All of the data that follows should be given again exactly, without its images.

Dataset extract:
______________________________
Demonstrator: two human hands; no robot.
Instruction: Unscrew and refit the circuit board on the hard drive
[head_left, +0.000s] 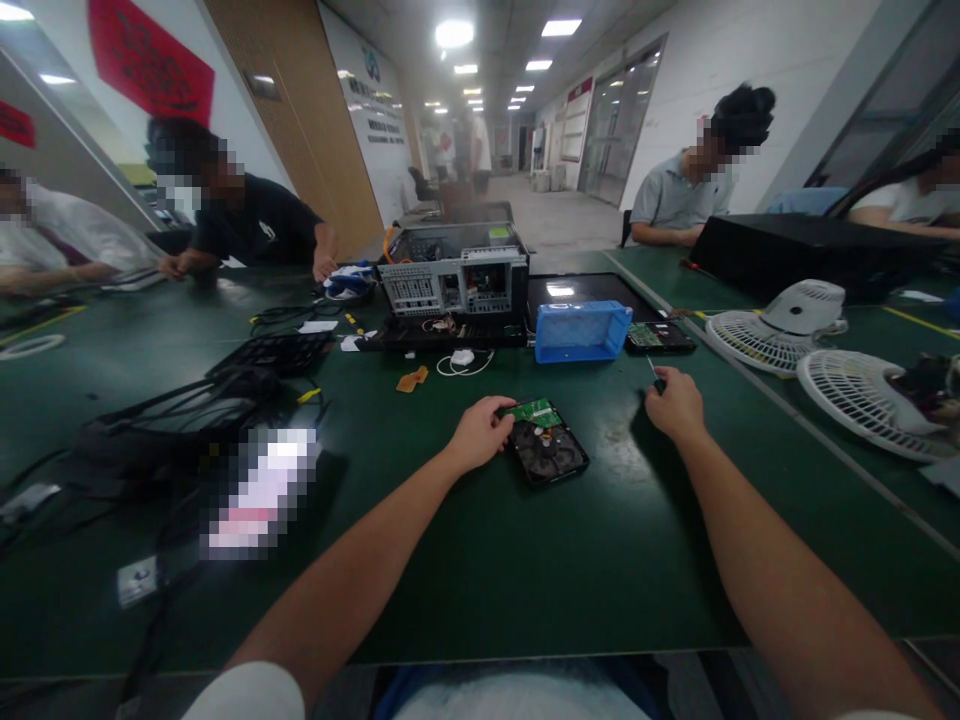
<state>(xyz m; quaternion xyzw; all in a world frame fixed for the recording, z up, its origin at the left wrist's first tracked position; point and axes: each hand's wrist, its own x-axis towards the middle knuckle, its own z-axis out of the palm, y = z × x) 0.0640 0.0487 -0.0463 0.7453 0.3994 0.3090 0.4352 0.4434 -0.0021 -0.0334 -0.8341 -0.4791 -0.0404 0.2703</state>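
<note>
A hard drive (551, 455) lies on the green table with its green circuit board facing up. My left hand (482, 434) grips its left edge between thumb and fingers. To the right of the drive and apart from it, my right hand (679, 405) is closed around a small screwdriver (652, 372). The thin shaft points up and away; most of the dark handle is hidden in the fingers. Just beyond that hand lies another drive with a circuit board (660, 337), beside a blue plastic box (581, 333).
An opened computer case (454, 280) stands at the back. Fan grilles (761, 328) are on the right, near a large black box (810, 255). A black bag (172, 425) and a blurred bright object (262, 490) lie left. Other people sit around the table.
</note>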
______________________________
Response box:
Demonstrator: two human hands; no robot.
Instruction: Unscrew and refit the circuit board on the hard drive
[head_left, +0.000s] 
<state>(xyz m; quaternion xyzw; all in a world frame fixed for the recording, z up, its origin at the left wrist's first tracked position; point and axes: each hand's wrist, its own x-axis towards the middle knuckle, its own z-axis out of the palm, y = z × x) 0.0640 0.0487 -0.0463 0.7453 0.3994 0.3090 0.4352 0.4434 -0.0021 -0.0334 -0.8341 -0.4791 -0.0404 0.2703</state>
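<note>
A hard drive (551, 455) lies on the green table with its green circuit board facing up. My left hand (482, 434) grips its left edge between thumb and fingers. To the right of the drive and apart from it, my right hand (679, 405) is closed around a small screwdriver (652, 372). The thin shaft points up and away; most of the dark handle is hidden in the fingers. Just beyond that hand lies another drive with a circuit board (660, 337), beside a blue plastic box (581, 333).
An opened computer case (454, 280) stands at the back. Fan grilles (761, 328) are on the right, near a large black box (810, 255). A black bag (172, 425) and a blurred bright object (262, 490) lie left. Other people sit around the table.
</note>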

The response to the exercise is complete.